Firstly, through my passion for fifth and sixth century north Wales. He’s one of the best known characters from the time and place who doesn’t come from myth and legend. Secondly, he’s a villain, and nasty people are always more interesting for writers than nice people. Maelgwn was berated by the contemporary writer Gildas (who calls Maelgwn ‘Dragon of the Isle’) for various evils: turning away from God, illegal marriage, and assassination are just a few, with Gildas hinting at more sins which he doesn’t describe. Myths and legends are equally unambiguous in their treatment; Maelgwn is portrayed as a tyrant who is often outthought and given his comeuppance by more intelligent or more pious enemies.

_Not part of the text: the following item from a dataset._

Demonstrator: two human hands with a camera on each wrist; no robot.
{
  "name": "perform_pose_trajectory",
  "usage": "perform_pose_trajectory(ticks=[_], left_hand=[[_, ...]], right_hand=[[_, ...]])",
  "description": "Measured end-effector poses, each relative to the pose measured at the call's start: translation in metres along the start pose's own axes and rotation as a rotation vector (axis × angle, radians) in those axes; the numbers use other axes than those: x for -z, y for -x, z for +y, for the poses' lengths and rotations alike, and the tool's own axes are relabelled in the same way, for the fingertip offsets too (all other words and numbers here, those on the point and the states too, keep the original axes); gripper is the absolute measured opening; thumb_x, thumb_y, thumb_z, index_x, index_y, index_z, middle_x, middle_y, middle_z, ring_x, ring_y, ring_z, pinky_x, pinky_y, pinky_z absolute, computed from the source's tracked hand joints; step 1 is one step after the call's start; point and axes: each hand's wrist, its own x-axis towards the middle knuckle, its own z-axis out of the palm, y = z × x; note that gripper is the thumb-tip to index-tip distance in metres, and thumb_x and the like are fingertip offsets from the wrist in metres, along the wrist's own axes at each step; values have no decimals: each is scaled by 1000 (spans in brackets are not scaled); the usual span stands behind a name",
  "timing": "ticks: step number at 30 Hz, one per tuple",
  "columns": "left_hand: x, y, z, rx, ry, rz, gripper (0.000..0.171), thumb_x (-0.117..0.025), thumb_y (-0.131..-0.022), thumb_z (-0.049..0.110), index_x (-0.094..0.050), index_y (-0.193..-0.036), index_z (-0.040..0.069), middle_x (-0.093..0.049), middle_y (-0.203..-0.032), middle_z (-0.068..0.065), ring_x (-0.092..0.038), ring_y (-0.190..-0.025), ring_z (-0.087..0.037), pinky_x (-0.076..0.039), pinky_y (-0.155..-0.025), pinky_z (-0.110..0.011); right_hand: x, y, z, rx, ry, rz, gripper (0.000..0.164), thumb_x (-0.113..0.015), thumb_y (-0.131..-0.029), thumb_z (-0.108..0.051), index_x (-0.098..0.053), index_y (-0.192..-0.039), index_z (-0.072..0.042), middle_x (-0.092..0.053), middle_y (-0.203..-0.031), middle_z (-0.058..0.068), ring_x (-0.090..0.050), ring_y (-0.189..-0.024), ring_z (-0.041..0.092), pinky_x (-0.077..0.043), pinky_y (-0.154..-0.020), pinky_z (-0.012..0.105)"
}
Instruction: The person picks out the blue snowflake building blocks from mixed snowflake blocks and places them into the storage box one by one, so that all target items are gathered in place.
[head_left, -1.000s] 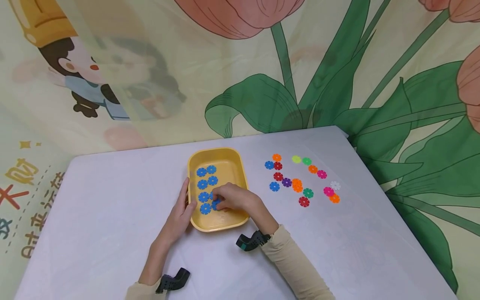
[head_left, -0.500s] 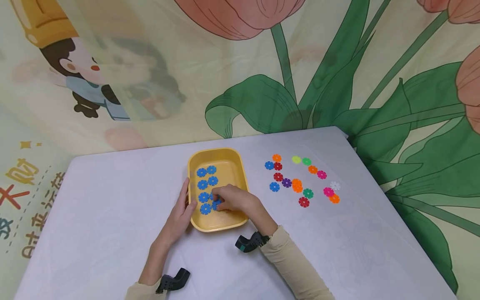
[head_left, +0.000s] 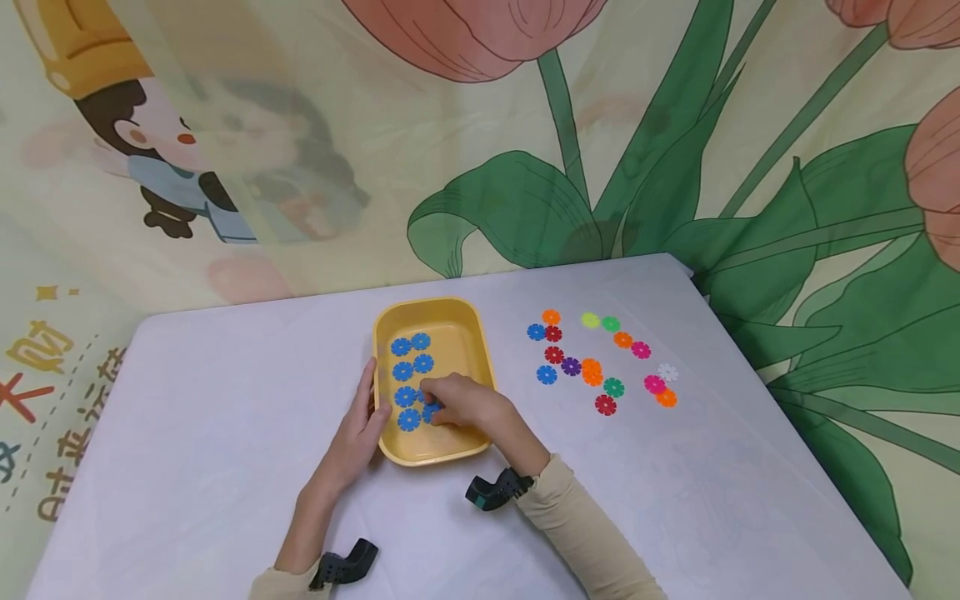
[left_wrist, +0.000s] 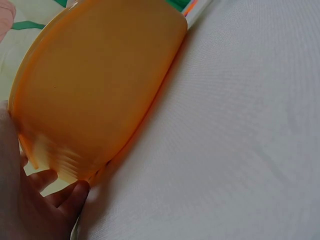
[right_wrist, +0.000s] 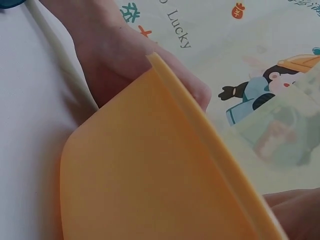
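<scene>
Inside a yellow tray [head_left: 456,333], blue snowflake discs [head_left: 408,419] lie in two columns on the left half. My right hand [head_left: 474,407] reaches into the tray and pinches a blue snowflake disc [head_left: 430,414] at the near end of the right column. Its fingers partly cover that disc and the one above it. At the tray's left side, my left hand [head_left: 358,435] holds the wall, thumb at the rim. In the left wrist view, curled fingers [left_wrist: 75,200] touch the outer wall low down. The tray wall [right_wrist: 135,165] hides the right fingertips in the right wrist view.
Right of the tray, loose discs in mixed colours lie on the white tablecloth [head_left: 225,433], among them a purple disc [head_left: 572,367], a white disc [head_left: 667,372] and a green disc [head_left: 613,387]. A printed curtain [head_left: 480,200] hangs behind the table.
The view has shifted very slightly. Both hands stay in the same places, and the discs keep their arrangement.
</scene>
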Motion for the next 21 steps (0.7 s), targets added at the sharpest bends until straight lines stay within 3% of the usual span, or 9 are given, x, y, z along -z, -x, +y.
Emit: perform_pose_trajectory(ticks=[7,11,14,17,21], left_hand=[[0,0,0,3,-1,0,68,-38,-103,23,3,-157,29,-14,-164,-10,-32,-145,-32,-32,-112,-50],[0,0,-1,1,4,3,68,-38,-103,22,3,-157,27,-13,-164,-9,-32,-145,-33,-32,-112,-50],[-1,0,-1,-5,8,4,68,-38,-102,20,2,-157,26,-13,-164,-10,-35,-143,-34,-34,-111,-50],[-1,0,-1,-10,3,6,68,-38,-102,20,2,-157,25,-12,-164,-10,-37,-142,-34,-34,-111,-51],[0,0,-1,-6,-8,12,68,-38,-102,21,2,-157,27,-12,-164,-9,-37,-142,-34,-34,-111,-51]], right_hand=[[-2,0,-2,-7,40,5,14,-70,-88,-14,-56,-91,-14,-57,-79,-2,-52,-74,12,-40,-65,19],[1,1,0,2,44,0,13,-69,-89,-16,-59,-96,-14,-57,-82,-3,-51,-76,11,-41,-67,18],[11,7,2,20,-16,21,16,-68,-90,-17,-63,-104,-11,-59,-80,-1,-51,-73,11,-41,-65,18],[27,16,6,22,-101,93,22,-67,-91,-17,-65,-111,-9,-60,-77,2,-52,-70,13,-43,-62,19],[53,33,20,-42,-144,257,28,-68,-90,-18,-64,-115,-6,-61,-82,4,-54,-72,17,-48,-62,22]])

As a novelist, characters like Maelgwn are a godsend. He comes over as a strong character and a powerful bully. Gildas and other early sources give colourful detail, such as his death in a local church when he was driven mad by the Yellow Plague, and giving him the epithet ‘Maelgwn Hir’ (‘Maelgwn the Tall’), although I’ve seen this argued as being mistaken for a different Maelgwn. The stories he attracted could fill several novels and I’ve found myself using him, or characters inspired by him, in several stories without having to repeat anything.

All that is great material for an author. Another bonus is that in a period of few written sources there is very little else recorded about Maelgwn, so apart from his (often unspecified) sins and his dates, there isn’t much to go on (other than his notable height, assuming the right Maelgwn!). That gives writers wonderful scope for filling in the blanks according to the story’s needs.

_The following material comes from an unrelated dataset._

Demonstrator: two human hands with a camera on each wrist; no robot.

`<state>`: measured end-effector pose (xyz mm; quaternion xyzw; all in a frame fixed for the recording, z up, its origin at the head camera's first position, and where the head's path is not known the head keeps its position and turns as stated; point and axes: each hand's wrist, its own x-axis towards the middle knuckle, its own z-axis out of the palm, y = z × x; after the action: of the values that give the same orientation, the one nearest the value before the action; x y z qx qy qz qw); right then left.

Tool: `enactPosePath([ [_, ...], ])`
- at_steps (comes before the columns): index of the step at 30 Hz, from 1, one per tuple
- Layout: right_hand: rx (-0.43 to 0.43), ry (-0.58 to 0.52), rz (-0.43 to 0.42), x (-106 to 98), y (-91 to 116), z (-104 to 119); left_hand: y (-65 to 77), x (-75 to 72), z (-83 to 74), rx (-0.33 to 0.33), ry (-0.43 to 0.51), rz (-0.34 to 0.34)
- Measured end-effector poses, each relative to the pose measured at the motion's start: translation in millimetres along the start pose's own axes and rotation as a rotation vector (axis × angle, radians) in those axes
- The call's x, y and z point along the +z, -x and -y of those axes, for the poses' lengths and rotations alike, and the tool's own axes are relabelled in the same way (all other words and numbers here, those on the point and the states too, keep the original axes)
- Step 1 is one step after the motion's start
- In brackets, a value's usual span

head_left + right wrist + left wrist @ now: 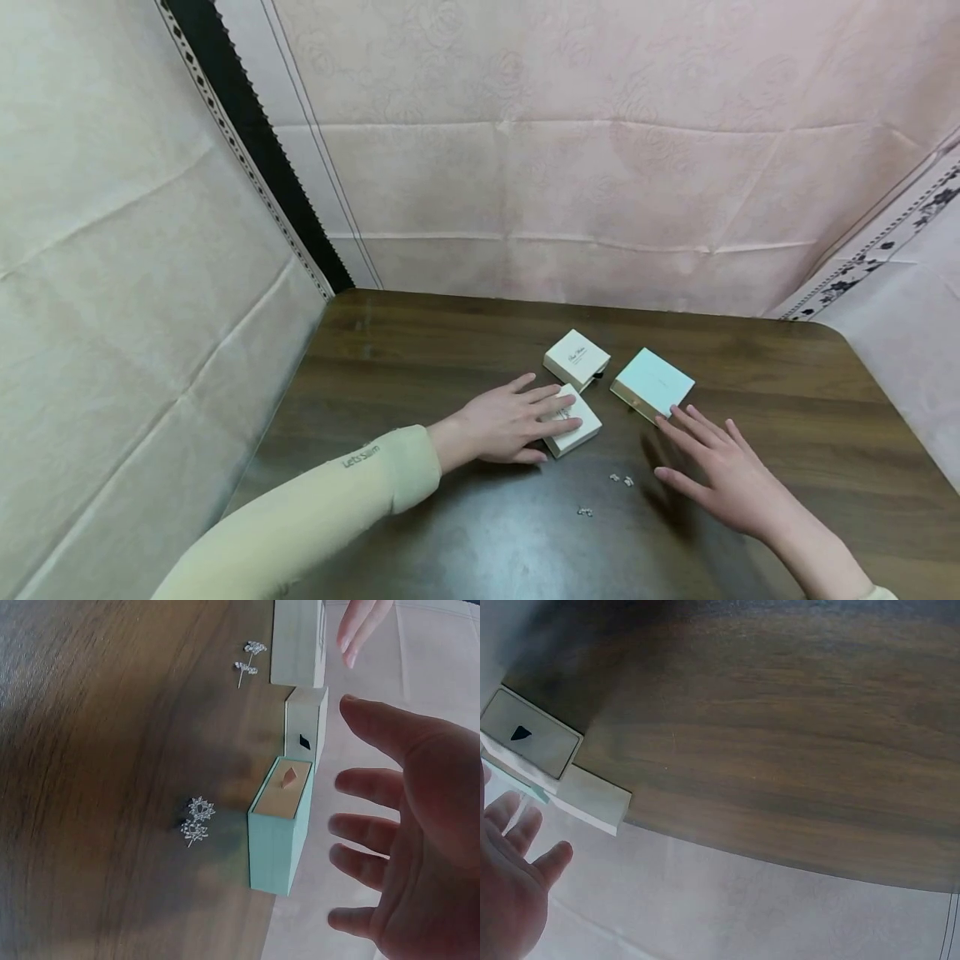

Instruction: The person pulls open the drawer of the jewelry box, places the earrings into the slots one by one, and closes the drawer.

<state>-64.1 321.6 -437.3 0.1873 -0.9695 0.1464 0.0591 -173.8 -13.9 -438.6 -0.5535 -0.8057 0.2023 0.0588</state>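
My left hand (512, 423) is spread with straight fingers over the nearer white box (588, 423), covering part of its lid. Whether the fingertips touch the lid is hard to tell. Just behind stands a second white box (577, 358) with dark lettering and a black tab. A mint-green box (652, 382) is to the right; its tan end and pull tab (290, 778) show in the right wrist view. My right hand (723, 479) hovers beside it, fingers extended, holding nothing. Two pairs of small sparkling flower-shaped studs (199, 819) lie in front of the boxes.
A dark brown wooden table (360, 375) with rounded far corners carries everything. Pale cloth (600, 183) hangs behind its far edge, with more cloth (150, 250) along the left and right sides. A black strip (255, 142) runs down the left corner.
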Motion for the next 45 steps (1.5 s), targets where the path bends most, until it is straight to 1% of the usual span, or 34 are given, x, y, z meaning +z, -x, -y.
enactPosePath([
  [8,0.006,-0.029,0.075,-2,-2,5,-6.3,5.6,-3.9,0.022,0.019,-0.002],
  [13,0.004,-0.02,0.093,-2,-2,7,-12.6,8.1,-4.8,0.03,0.008,-0.003],
  [21,0.0,-0.015,0.134,-4,0,8,-21.6,7.9,-4.1,0.034,0.012,-0.022],
  [24,0.003,-0.014,0.143,-5,0,7,-25.6,9.0,-4.3,0.04,0.029,-0.027],
  [29,0.013,-0.017,0.162,-7,0,7,-30.1,11.7,-5.9,0.052,0.079,-0.01],
  [31,0.011,-0.014,0.167,-7,1,7,-31.0,12.9,-6.7,0.055,0.089,-0.014],
  [38,0.026,0.0,0.19,-12,0,7,-29.1,14.0,-9.0,0.049,0.13,-0.07],
  [45,0.029,-0.002,0.217,-16,-2,8,-23.2,16.5,-10.3,0.03,0.161,-0.083],
])
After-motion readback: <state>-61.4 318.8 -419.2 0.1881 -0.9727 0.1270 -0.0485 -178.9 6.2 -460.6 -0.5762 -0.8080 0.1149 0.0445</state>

In summary, Maelgwn is a brilliant subject for historical novelists, and I’m sure I’ll continue to use him in my stories set in ancient north Wales.

Wednesday, 1 January 2020

Writing Review of 2019

As usual, I’m jumping on the bandwagon alongside nearly every other writer to do a review of my 2019 writing year.

In terms of publications, I’ve had three.  That’s a personal best for numbers, but balanced by all three being shorter stories.  They are:
  • ‘Football Fantasy’, an erotic novelette;
  • ‘Sunshine & Ice Cream’, an erotic short;
  • ‘The Bathtub’, a violent horror novelette which also made it into a horror anthology.

As usual, I’m grateful to my publishers for having me and to my editors for turning my drafts into something readable.

Despite the publications, the year has been dominated by my relocation which has kept writing time to a minimum.  I’ve not managed to update my blog much this year, again due to my move and settling into a new routine.  I hope to be more active in 2020.

I’ve got a few projects planned for next year:
  • A horror novel based around a heavy metal band.  I’m about half way through the first draft;
  • A horror/fantasy novel set during the English Civil War (the 1640s).  It’s a new period for me so I’m having to do research.  My background is in history so looking everything up is fun, not a chore;
  • I’ve got a handful of completed horror novels hanging around which I’m happy with and which I’ll try to place.  These are all centred around Celtic myth;
  • Some more erotic shorts, mostly including Kerry-Jane and Amy, my favourite PhD students.
I’d really like to do a retelling of ‘Peredur Son of Efrawg’ which is a traditional Welsh/Arthurian story partly set in the time and place I’m most interested in (north-west Wales (where I live now) in the fifth and sixth centuries).  The original is a convoluted tale with a lot of unusual elements and I’m struggling to give it a decent structure and historical context.

Finally, a big, big thank you to everyone who has been involved in my writing in 2019, particularly Philip.